It seems that no organisation, large or small is safe. The European Central Bank (ECB) has been hacked, with attackers stealing email addresses and contact data from the organisation’s public website.
In a statement, the bank said that no internal systems or market sensitive data were
compromised. “The database serves parts of the ECB website that gather registrations for events such as ECB conferences and visits. It is physically separate from any internal ECB systems.”
The bank says that “most” of the stolen data was encrypted, but that parts of the databases including email addresses, some street addresses and phone numbers were stored in plaintext. Also stolen, in encrypted form, was “data on downloads from the ECB website”.
The break-in was only discovered when the thief emailed the bank to ask for financial compensation for the data. The bank is contacting all people whose email addresses or other data may have been compromised.
In March 2014, Russia’s central bank fell prey to a different hacking attack, with a denial of service attack causing the site to stumble under the weight of traffic. That attack came in the run up to its quarterly interest rate decision.

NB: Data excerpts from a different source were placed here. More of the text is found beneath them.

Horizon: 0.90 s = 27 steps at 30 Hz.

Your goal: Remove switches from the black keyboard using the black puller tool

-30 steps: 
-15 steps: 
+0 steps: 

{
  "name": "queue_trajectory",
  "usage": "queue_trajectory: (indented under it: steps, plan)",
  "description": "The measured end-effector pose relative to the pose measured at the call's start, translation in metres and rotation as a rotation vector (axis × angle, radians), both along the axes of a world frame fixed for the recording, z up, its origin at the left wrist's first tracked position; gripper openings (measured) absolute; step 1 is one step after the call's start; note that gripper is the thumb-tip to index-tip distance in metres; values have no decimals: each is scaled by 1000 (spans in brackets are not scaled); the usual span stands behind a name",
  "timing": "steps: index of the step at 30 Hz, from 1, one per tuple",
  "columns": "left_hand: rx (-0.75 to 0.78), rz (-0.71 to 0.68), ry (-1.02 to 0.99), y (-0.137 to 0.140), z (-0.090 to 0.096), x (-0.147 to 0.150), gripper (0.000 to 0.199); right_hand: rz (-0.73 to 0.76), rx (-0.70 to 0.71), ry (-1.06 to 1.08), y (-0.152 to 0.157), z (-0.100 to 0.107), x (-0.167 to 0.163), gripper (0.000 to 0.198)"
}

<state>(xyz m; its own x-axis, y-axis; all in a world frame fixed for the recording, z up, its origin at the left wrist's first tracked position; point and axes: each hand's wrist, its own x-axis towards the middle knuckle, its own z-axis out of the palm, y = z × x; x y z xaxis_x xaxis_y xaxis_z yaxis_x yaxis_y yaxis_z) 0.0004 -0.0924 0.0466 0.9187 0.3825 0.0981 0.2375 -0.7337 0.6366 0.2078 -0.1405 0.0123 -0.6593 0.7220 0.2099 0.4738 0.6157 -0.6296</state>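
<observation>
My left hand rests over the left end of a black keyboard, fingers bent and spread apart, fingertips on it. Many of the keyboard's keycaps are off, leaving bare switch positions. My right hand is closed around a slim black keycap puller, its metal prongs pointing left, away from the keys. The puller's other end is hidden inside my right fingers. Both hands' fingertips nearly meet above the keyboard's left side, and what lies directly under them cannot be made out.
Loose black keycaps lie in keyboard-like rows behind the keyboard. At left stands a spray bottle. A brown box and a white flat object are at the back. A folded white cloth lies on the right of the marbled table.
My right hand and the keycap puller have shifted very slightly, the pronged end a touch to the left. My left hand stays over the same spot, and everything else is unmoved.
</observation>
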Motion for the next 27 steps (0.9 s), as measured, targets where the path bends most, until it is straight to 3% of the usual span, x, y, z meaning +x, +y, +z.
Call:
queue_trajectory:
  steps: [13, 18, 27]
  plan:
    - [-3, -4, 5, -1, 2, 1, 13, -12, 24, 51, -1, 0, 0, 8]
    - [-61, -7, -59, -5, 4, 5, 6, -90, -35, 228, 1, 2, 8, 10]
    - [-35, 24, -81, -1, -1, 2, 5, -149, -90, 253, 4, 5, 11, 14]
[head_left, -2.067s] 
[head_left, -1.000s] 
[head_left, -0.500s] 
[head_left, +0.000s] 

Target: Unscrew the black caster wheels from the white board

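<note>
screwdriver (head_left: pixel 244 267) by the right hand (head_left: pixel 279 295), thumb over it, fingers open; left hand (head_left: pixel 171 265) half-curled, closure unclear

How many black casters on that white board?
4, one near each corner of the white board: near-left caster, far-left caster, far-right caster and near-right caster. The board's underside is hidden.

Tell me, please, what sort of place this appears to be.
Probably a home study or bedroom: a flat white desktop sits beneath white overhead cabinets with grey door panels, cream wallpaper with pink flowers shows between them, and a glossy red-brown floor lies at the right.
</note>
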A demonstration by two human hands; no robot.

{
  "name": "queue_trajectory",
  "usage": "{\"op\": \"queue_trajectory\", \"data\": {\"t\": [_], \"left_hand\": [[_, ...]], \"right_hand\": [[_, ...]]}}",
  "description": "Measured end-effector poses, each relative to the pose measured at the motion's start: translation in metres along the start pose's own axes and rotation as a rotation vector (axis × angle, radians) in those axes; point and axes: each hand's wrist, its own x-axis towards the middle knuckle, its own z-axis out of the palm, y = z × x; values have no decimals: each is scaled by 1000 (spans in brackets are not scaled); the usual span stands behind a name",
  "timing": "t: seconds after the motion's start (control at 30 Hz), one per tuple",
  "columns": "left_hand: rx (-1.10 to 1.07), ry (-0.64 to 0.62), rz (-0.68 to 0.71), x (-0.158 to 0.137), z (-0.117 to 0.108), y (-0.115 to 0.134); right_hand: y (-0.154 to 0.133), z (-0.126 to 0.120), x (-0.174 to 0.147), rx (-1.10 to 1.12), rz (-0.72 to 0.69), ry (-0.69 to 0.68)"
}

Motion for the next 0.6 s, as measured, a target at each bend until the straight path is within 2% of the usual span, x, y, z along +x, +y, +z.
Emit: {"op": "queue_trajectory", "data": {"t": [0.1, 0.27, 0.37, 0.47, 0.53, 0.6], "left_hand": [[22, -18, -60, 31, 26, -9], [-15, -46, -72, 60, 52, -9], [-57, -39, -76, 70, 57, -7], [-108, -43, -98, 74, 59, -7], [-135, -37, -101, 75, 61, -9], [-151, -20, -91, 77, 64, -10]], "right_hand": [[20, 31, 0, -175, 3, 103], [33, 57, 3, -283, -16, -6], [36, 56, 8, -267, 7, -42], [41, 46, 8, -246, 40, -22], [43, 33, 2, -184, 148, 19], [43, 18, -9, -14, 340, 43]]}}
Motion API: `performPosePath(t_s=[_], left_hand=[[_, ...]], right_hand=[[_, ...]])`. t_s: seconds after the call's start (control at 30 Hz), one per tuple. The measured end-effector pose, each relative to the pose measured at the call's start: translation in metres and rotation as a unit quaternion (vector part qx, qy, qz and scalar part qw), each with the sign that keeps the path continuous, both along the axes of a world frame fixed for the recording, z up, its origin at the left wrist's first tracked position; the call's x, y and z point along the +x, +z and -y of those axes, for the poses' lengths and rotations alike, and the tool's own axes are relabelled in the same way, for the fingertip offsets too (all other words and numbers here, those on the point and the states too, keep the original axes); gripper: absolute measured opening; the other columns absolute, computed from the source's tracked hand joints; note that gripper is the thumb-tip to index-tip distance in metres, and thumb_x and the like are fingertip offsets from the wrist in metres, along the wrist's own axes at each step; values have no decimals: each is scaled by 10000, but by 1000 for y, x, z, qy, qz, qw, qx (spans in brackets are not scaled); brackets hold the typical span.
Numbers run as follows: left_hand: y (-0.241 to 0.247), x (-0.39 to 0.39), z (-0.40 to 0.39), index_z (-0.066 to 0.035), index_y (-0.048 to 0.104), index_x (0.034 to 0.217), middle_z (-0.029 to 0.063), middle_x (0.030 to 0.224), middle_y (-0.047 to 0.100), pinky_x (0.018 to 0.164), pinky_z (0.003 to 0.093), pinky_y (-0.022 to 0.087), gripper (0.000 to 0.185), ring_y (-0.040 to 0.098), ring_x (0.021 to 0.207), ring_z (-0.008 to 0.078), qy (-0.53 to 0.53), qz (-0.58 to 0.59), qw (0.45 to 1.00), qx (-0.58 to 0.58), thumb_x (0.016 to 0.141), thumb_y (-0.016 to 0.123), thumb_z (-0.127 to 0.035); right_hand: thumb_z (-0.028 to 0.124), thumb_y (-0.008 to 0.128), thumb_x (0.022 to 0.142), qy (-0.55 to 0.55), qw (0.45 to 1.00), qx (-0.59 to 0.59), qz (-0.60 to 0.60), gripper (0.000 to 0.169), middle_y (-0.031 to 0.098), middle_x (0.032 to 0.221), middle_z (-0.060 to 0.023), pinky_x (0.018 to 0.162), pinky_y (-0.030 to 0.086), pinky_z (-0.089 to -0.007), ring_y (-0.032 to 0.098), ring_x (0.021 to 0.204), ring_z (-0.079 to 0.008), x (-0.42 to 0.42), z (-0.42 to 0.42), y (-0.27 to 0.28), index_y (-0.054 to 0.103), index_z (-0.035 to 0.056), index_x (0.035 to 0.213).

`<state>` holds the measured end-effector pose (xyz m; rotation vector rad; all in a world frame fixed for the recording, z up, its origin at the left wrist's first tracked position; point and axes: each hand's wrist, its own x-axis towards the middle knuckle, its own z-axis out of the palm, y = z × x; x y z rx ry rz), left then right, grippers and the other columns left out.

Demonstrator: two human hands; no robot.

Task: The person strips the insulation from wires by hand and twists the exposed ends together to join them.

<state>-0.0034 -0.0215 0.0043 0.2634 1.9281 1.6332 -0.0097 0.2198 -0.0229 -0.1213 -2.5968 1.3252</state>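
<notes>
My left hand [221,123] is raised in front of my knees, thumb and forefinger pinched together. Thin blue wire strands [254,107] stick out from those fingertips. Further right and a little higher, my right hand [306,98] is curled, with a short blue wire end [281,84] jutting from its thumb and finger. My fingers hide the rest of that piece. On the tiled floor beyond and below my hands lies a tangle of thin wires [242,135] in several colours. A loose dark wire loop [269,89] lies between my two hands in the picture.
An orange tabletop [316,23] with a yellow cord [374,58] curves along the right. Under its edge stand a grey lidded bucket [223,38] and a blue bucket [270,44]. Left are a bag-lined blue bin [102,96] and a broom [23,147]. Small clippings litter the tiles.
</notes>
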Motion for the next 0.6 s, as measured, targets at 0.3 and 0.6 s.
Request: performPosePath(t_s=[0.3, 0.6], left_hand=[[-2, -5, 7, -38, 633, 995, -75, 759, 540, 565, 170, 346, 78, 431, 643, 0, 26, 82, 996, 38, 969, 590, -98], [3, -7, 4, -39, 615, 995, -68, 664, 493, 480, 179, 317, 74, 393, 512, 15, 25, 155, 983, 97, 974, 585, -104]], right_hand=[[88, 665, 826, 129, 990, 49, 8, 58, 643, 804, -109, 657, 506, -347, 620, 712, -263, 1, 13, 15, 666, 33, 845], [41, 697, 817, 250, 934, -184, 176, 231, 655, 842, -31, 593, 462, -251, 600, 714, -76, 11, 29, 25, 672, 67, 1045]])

A separate denial of service attack took down China’s central bank in December 2013. The attack was widely pinned on bitcoin advocates, angry at the country’s attempts to clamp down on the cryptocurrency.
“The ECB breach is the latest in a long line of high profile attacks against financial targets. The motivation for this attack seems to be financial gain via ransom; the target was an innocuous web site used for managing event information. Not all data was encrypted such as email, telephone and address’s being stored in plain text,” explains Will Semple, VP of research and intelligence, Alert Logic.
“This is also a good example in the underlying problem facing organisations trying to manage ‘Cyber’ issues. The traditional risk based approach of security assessment and control design will allow for a low level/low value web site to be built without protections such as data encryption at rest and in transit. If we take a Threat based approach to the same question we get a radically different answer,” he continues.
“Factor in reputation damage and market confidence impact due to a low level attack and you start to design for Cyber Resiliency against Threat rather than ‘acceptable risk’.
A Threat based approach could conceivably have mitigated this issue for the ECB and the resulting fall out.”